§ **Dataset items**

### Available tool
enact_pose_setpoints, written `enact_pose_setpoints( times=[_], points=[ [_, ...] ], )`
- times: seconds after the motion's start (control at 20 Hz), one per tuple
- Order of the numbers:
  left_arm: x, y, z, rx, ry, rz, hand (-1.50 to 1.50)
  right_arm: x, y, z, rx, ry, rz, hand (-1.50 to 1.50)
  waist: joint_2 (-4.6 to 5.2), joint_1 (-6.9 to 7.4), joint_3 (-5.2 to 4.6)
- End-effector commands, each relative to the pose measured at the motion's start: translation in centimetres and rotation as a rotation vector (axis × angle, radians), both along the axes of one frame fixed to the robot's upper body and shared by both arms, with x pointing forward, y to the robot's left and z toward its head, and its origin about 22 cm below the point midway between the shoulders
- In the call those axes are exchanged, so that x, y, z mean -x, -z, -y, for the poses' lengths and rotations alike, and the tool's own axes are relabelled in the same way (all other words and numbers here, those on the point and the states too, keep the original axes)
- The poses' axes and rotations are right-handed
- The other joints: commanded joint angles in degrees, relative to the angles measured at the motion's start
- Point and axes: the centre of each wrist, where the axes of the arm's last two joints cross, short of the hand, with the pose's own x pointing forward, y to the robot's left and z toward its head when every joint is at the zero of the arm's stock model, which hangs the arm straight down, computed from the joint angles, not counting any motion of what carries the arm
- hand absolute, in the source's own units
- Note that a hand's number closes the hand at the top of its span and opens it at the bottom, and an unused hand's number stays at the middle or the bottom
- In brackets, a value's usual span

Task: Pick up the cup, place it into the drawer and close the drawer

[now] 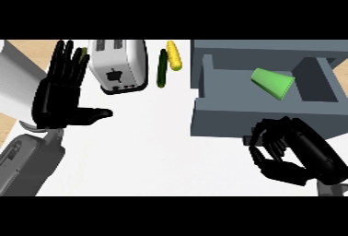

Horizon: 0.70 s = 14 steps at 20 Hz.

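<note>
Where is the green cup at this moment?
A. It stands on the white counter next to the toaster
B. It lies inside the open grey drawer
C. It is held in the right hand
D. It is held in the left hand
B: the green cup lies on its side inside the open grey drawer, with neither hand touching it.

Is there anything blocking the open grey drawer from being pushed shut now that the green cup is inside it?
Nothing visible blocks it. The green cup lies on its side inside the open grey drawer, below its walls. The right hand, fingers curled and holding nothing, is at the drawer's front panel. The white toaster stands off to the left.
</note>
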Motion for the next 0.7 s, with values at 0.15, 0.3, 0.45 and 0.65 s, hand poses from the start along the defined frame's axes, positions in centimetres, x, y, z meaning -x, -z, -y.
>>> enact_pose_setpoints(
  times=[0.15,0.3,0.45,0.65],
  points=[
    [3.3,2.2,-4.2,0.010,-0.008,-0.007,-1.50,-4.1,4.3,-1.6,0.168,-0.001,0.031,1.50,0.20,-0.78,0.00],
    [4.2,2.3,-6.6,0.003,-0.010,-0.007,-1.50,-4.3,6.5,-3.1,0.191,-0.001,0.003,-1.50,0.15,-1.12,-0.01],
    [4.5,2.3,-5.4,-0.001,-0.022,-0.006,-1.50,-7.3,7.0,-1.4,0.257,0.021,-0.025,-1.50,0.22,-1.04,0.01],
    [5.1,3.7,-8.0,0.017,-0.015,-0.001,-1.50,-7.9,9.7,-3.7,0.315,0.013,-0.045,-1.50,0.21,-1.34,-0.01]
  ],
)
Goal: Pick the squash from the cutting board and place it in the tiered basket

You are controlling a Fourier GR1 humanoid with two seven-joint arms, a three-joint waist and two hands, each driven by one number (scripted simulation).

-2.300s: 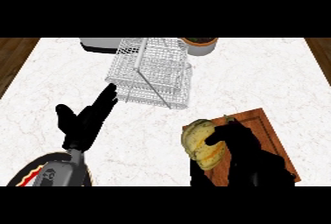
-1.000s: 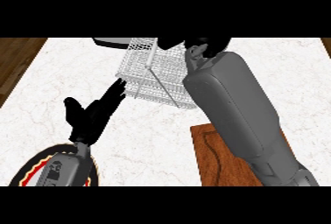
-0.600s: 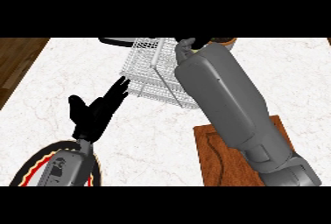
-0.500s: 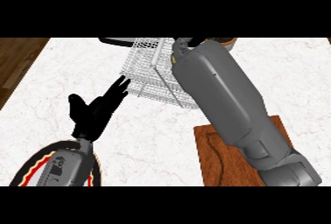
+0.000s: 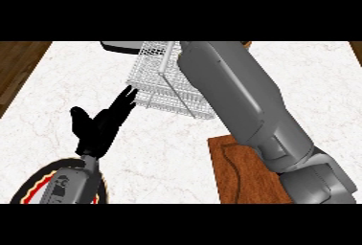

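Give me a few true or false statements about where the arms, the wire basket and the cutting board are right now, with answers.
1. The right forearm stretches across the wire basket. True.
2. The squash lies in plain sight on the cutting board. False: no squash shows on the visible part of the board.
3. The left robot hand has straight fingers and holds nothing. True.
4. The cutting board sits at the counter's left. False: it sits at the lower right.
5. The right robot hand is clearly visible. False: it is out of view beyond the forearm.

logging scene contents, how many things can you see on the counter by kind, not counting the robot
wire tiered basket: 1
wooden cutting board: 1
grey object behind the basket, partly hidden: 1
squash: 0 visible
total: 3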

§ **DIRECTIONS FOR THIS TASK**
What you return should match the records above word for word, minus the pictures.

§ **RESULT**
### Available tool
enact_pose_setpoints, written `enact_pose_setpoints( times=[_], points=[ [_, ...] ], )`
- times: seconds after the motion's start (control at 20 Hz), one per tuple
- Order of the numbers:
  left_arm: x, y, z, rx, ry, rz, hand (-1.50 to 1.50)
  right_arm: x, y, z, rx, ry, rz, hand (-1.50 to 1.50)
  waist: joint_2 (-4.6 to 5.2), joint_1 (-6.9 to 7.4), joint_3 (-5.2 to 4.6)
- End-effector commands, each relative to the pose measured at the motion's start: translation in centimetres and rotation as a rotation vector (axis × angle, radians), both along the axes of one frame fixed to the robot's upper body and shared by both arms, with x pointing forward, y to the robot's left and z toward its head, and its origin about 22 cm below the point midway between the shoulders
- In the call those axes are exchanged, so that x, y, z mean -x, -z, -y, for the poses' lengths and rotations alike, and the tool's own axes are relabelled in the same way (all other words and numbers here, those on the point and the states too, keep the original axes)
- The poses' axes and rotations are right-handed
- The other joints: commanded joint angles in degrees, relative to the angles measured at the motion's start
- Point and axes: the centre of each wrist, where the axes of the arm's last two joints cross, short of the hand, with the pose's own x pointing forward, y to the robot's left and z toward its head when every joint is at the zero of the arm's stock model, which hangs the arm straight down, computed from the joint angles, not counting any motion of what carries the arm
- hand absolute, in the source's own units
- Note that a hand's number closes the hand at the top of its span and opens it at the bottom, and an unused hand's number stays at the middle or the bottom
- In brackets, a value's usual span

Task: Pick up the cup, place it into the drawer and close the drawer

[now] 

Horizon: 0.70 s = 14 steps at 20 Hz.

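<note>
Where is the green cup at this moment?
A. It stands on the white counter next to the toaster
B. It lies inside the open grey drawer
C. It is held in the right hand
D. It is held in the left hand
B: the green cup lies on its side inside the open grey drawer, with neither hand touching it.

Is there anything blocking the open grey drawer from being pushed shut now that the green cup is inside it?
Nothing visible blocks it. The green cup lies on its side inside the open grey drawer, below its walls. The right hand, fingers curled and holding nothing, is at the drawer's front panel. The white toaster stands off to the left.
</note>
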Motion for the next 0.7 s, with values at 0.15, 0.3, 0.45 and 0.65 s, hand poses from the start along the defined frame's axes, positions in centimetres, x, y, z meaning -x, -z, -y.
>>> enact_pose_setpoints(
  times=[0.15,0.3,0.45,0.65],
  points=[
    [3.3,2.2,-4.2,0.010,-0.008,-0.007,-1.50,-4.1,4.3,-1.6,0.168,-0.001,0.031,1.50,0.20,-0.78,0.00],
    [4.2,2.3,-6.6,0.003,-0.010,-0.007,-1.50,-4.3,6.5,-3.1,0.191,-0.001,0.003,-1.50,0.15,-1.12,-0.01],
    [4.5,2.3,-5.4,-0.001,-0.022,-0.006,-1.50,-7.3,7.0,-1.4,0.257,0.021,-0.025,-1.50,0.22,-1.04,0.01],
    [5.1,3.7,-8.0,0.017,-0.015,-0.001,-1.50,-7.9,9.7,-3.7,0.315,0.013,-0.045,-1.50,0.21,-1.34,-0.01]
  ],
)
Goal: Pick the squash from the cutting board and place it in the tiered basket

You are controlling a Fourier GR1 humanoid with two seven-joint arms, a three-joint waist and two hands, each driven by one number (scripted simulation).

-2.300s: 
-1.000s: 
-0.600s: 
-0.500s: 
+0.000s: 

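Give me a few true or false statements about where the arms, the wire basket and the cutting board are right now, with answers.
1. The right forearm stretches across the wire basket. True.
2. The squash lies in plain sight on the cutting board. False: no squash shows on the visible part of the board.
3. The left robot hand has straight fingers and holds nothing. True.
4. The cutting board sits at the counter's left. False: it sits at the lower right.
5. The right robot hand is clearly visible. False: it is out of view beyond the forearm.

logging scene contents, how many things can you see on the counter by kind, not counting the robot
wire tiered basket: 1
wooden cutting board: 1
grey object behind the basket, partly hidden: 1
squash: 0 visible
total: 3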

The output contains nothing more.